Institute for Theoretical Biology, Humboldt University Berlin, Invalidenstraße 43, D-10115 Berlin, Germany.
BMC Bioinformatics. 2013 Apr 21;14:133. doi: 10.1186/1471-2105-14-133.
The transcriptomes of several cyanobacterial strains have been shown to exhibit diurnal oscillation patterns, reflecting the diurnal phototrophic lifestyle of the organisms. The analysis of such genome-wide transcriptional oscillations is often facilitated by the use of clustering algorithms in conjunction with a number of pre-processing steps. Biological interpretation is usually focussed on the time and phase of expression of the resulting groups of genes. However, the use of microarray technology in such studies requires the normalization of pre-processing data, with unclear impact on the qualitative and quantitative features of the derived information on the number of oscillating transcripts and their respective phases.
A microarray based evaluation of diurnal expression in the cyanobacterium Synechocystis sp. PCC 6803 is presented. As expected, the temporal expression patterns reveal strong oscillations in transcript abundance. We compare the Fourier transformation-based expression phase before and after the application of quantile normalization, median polishing, cyclical LOESS, and least oscillating set (LOS) normalization. Whereas LOS normalization mostly preserves the phases of the raw data, the remaining methods introduce systematic biases. In particular, quantile-normalization is found to introduce a phase-shift of 180°, effectively changing night-expressed genes into day-expressed ones. Comparison of a large number of clustering results of differently normalized data shows that the normalization method determines the result. Subsequent steps, such as the choice of data transformation, similarity measure, and clustering algorithm, only play minor roles. We find that the standardization and the DTF transformation are favorable for the clustering of time series in contrast to the 12 m transformation. We use the cluster-wise functional enrichment of a clustering derived by LOS normalization, clustering using flowClust, and DFT transformation to derive the diurnal biological program of Synechocystis sp..
Application of quantile normalization, median polishing, and also cyclic LOESS normalization of the presented cyanobacterial dataset lead to increased numbers of oscillating genes and the systematic shift of the expression phase. The LOS normalization minimizes the observed detrimental effects. As previous analyses employed a variety of different normalization methods, a direct comparison of results must be treated with caution.
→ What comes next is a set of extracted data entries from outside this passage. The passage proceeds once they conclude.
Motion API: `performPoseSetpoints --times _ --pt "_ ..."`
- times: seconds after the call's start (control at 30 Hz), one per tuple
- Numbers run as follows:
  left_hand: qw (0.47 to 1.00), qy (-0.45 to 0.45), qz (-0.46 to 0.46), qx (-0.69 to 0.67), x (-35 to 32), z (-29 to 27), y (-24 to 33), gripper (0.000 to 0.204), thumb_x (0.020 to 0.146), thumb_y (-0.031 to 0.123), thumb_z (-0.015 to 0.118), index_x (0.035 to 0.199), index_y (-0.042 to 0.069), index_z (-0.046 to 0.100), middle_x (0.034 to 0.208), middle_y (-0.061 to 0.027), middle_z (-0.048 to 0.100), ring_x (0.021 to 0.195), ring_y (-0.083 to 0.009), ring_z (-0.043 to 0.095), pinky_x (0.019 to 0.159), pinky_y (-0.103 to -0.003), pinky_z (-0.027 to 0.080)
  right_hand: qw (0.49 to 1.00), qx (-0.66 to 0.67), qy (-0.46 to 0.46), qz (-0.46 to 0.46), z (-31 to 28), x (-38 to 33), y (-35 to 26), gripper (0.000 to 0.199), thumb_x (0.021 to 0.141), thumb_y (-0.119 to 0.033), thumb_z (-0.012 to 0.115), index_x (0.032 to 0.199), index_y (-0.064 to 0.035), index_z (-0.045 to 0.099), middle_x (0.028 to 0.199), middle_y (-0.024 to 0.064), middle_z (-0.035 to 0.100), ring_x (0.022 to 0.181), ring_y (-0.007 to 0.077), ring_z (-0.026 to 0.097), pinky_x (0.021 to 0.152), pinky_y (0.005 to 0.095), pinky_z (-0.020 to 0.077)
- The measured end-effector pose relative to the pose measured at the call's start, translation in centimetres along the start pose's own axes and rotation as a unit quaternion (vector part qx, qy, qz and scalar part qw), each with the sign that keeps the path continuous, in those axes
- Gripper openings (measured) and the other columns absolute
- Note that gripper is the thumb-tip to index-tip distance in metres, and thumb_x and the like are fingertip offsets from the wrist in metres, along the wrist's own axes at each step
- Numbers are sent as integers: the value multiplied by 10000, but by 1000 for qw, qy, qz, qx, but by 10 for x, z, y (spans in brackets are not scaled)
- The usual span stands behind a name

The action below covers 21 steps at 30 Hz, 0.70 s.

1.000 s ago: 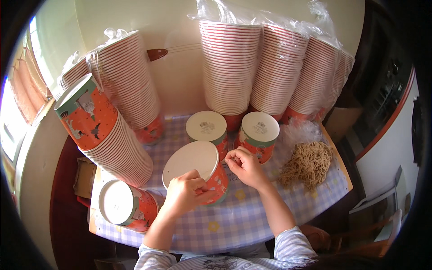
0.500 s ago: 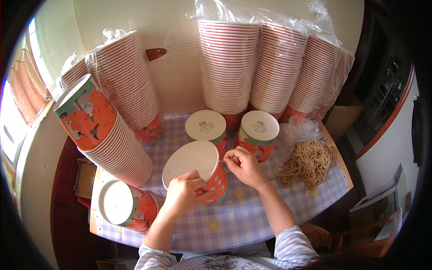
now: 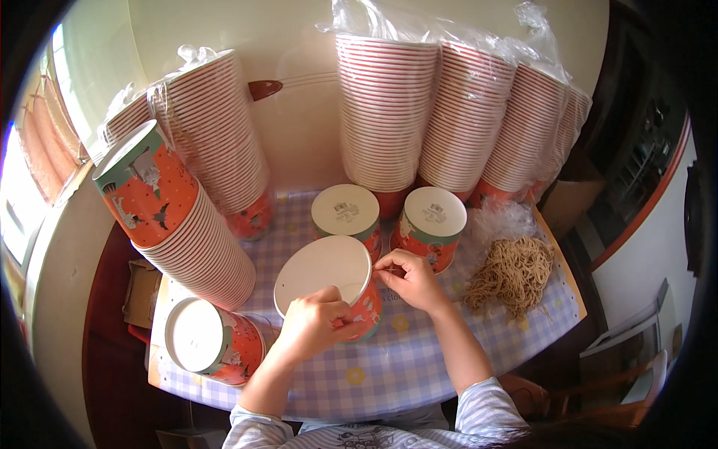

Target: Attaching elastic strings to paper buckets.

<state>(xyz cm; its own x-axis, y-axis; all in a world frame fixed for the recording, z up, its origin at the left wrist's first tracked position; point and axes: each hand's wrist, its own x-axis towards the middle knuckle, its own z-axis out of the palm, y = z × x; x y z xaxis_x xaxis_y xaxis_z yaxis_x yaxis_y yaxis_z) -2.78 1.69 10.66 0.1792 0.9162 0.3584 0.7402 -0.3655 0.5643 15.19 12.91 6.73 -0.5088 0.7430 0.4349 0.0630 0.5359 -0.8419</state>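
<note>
At the near side of the table, two bare hands meet one tub, well clear of each other! Left hand [image 3: 320, 318], curled tight at the near rim, thumb in against the fingers; whether it has the rim itself, I can't tell from where I stand. Right hand [image 3: 411, 280], thumb and fingertips pinched together by the right rim, anything between them too small to make out.

And the tub: a round, orange-printed paper tub with a white inside [image 3: 368, 310], mouth upward, between the hands. Light, I'd judge, stiff at the rolled lip, softer down the wall, a squeeze could dent it; smooth-coated, so a bit slippery. Best hold? That rim, fingers in, thumb out.

Just behind, two upturned tubs with cream bases and green bands [image 3: 434, 217]. Off right, a tangled heap of tan cord [image 3: 512, 269], surely limp and quick to snag, all on a purple-and-white checked tablecloth [image 3: 314, 385].
</note>
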Motion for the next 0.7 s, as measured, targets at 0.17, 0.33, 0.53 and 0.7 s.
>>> performPoseSetpoints --times 0.17,0.33,0.53,0.7 --pt "999 -2 31 -7 -1 0 0 203 596 181 778 608 55 619 623 -26 531 550 -183 568 512 -308 462 995 90 -3 44 -1 1 5 148 802 26 613 942 -20 602 817 -6 592 739 48 551 638 210 480" --pt "996 -32 83 -10 -1 -2 -2 207 642 225 758 615 77 616 612 -18 527 544 -196 573 499 -332 466 987 117 -105 42 -7 1 12 203 780 0 643 975 -54 621 855 22 654 798 79 596 690 236 502" --pt "977 -170 116 -60 2 -4 -4 179 672 184 751 721 66 626 669 -31 608 578 -204 616 525 -307 471 979 27 -199 13 -20 0 8 171 758 5 649 918 -51 623 878 22 660 793 104 615 681 254 499" --pt "993 -88 -27 -77 -4 10 -16 176 800 179 622 896 52 548 640 -107 622 593 -284 629 556 -376 501 969 13 -248 10 -9 3 -6 170 714 9 684 865 -51 635 814 34 648 746 125 620 652 258 493"
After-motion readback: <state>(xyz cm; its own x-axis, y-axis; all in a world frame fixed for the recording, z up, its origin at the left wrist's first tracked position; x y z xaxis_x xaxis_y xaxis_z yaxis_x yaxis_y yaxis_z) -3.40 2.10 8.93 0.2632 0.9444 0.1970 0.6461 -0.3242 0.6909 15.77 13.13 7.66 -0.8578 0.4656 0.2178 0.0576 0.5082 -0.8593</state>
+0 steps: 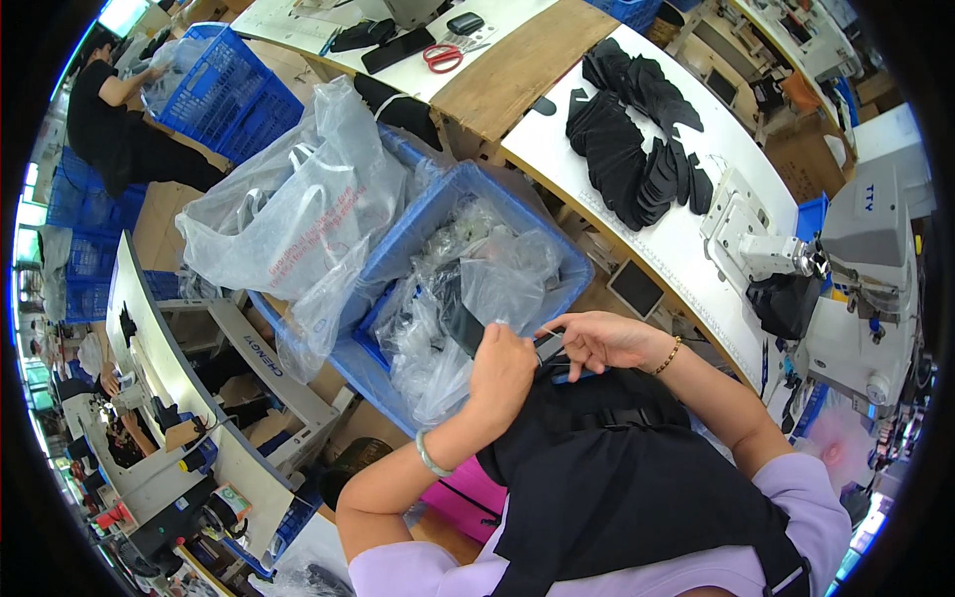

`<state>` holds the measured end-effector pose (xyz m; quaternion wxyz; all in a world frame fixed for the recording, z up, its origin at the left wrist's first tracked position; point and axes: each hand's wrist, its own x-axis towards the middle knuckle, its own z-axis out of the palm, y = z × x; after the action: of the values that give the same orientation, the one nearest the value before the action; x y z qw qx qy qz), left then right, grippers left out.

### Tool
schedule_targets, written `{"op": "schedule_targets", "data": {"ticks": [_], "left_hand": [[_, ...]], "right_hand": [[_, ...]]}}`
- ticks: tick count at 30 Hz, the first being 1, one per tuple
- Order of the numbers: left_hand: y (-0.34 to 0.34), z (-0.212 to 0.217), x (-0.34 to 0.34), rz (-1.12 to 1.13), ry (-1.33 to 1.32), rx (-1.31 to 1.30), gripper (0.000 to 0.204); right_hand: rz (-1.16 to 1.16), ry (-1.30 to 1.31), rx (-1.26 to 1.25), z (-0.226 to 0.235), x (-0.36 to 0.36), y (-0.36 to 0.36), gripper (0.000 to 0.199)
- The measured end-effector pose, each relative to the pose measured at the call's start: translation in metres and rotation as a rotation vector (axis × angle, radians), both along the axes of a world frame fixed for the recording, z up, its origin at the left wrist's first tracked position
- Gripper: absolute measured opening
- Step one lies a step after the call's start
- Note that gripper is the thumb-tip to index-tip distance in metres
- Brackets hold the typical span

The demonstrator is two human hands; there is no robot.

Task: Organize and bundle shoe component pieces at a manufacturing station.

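Over my lap, my left hand [500, 373] is closed in a pinch on a dark flat piece [460, 323], which sticks up past the fingers toward the open bin. My right hand [615, 341] is close beside it with fingers curled. A small grey-and-black item [548, 347] lies between the two hands at the right fingertips; its kind is unclear. A bit of blue shows under those fingers. Beyond the hands stands a blue plastic bin [572, 264] with crumpled clear plastic bags [502, 289] in it. A black apron [637, 478] covers my lap.
Stacked black cut pieces [637, 164] lie on the white table at right, near a sewing machine [865, 259]. Red-handled scissors [443, 58] and a phone [398, 50] rest at the back. A large plastic bag [298, 209] stands left of the bin. Another person [104, 109] handles blue crates [224, 95].
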<state>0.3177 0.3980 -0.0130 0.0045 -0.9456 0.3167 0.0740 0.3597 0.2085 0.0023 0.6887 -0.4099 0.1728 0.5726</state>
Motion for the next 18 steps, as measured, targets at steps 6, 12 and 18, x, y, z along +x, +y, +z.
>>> {"op": "schedule_targets", "data": {"ticks": [6, 12, 18], "left_hand": [[-0.009, -0.024, 0.005, 0.178, 0.135, 0.006, 0.01], [-0.021, -0.047, 0.03, 0.694, 0.443, -0.991, 0.032], [-0.002, -0.144, 0.008, 0.603, 0.267, -0.99, 0.065]], "right_hand": [[0.445, -0.895, -0.396, 0.026, -0.004, 0.03, 0.057], [0.307, -1.023, -0.744, -0.031, 0.006, 0.013, 0.054], [-0.502, -0.168, -0.288, -0.099, 0.018, 0.004, 0.025]]}}
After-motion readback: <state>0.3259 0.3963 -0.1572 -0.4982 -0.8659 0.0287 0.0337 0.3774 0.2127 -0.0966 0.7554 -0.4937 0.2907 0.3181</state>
已经证明,几种蓝藻菌株的转录组表现出昼夜振荡模式,反映了生物体的昼夜光合作用生活方式。通过使用聚类算法结合许多预处理步骤,通常可以分析这种全基因组转录振荡。生物解释通常集中在产生的基因组的表达时间和相位上。然而,在这些研究中使用微阵列技术需要对预处理数据进行标准化,这对衍生信息中振荡转录本的数量及其各自相位的定性和定量特征的影响尚不清楚。
呈现了基于微阵列的蓝藻集胞藻 PCC 6803 昼夜表达的评估。正如预期的那样,时间表达模式显示转录物丰度的强烈振荡。我们比较了应用分位数归一化、中位数抛光、循环 LOESS 和最少振荡集 (LOS) 归一化前后基于傅里叶变换的表达相位。虽然 LOS 归一化主要保留了原始数据的相位,但其余方法会引入系统偏差。特别是,分位数归一化被发现会引入 180°的相移,有效地将夜间表达的基因转变为白天表达的基因。比较大量不同归一化数据的聚类结果表明,归一化方法决定了结果。随后的步骤,如数据转换、相似性度量和聚类算法的选择,只起次要作用。我们发现与 12 m 转换相比,标准化和 DTF 转换有利于时间序列的聚类。我们使用 LOS 归一化、使用 flowClust 的聚类和 DFT 转换的聚类中每类的功能富集,推导出集胞藻昼夜生物程序。
对所提供的蓝藻数据集应用分位数归一化、中位数抛光和循环 LOESS 归一化会导致振荡基因数量的增加和表达相位的系统移位。LOS 归一化将观察到的不利影响降到最低。由于以前的分析使用了多种不同的归一化方法,因此必须谨慎对待结果的直接比较。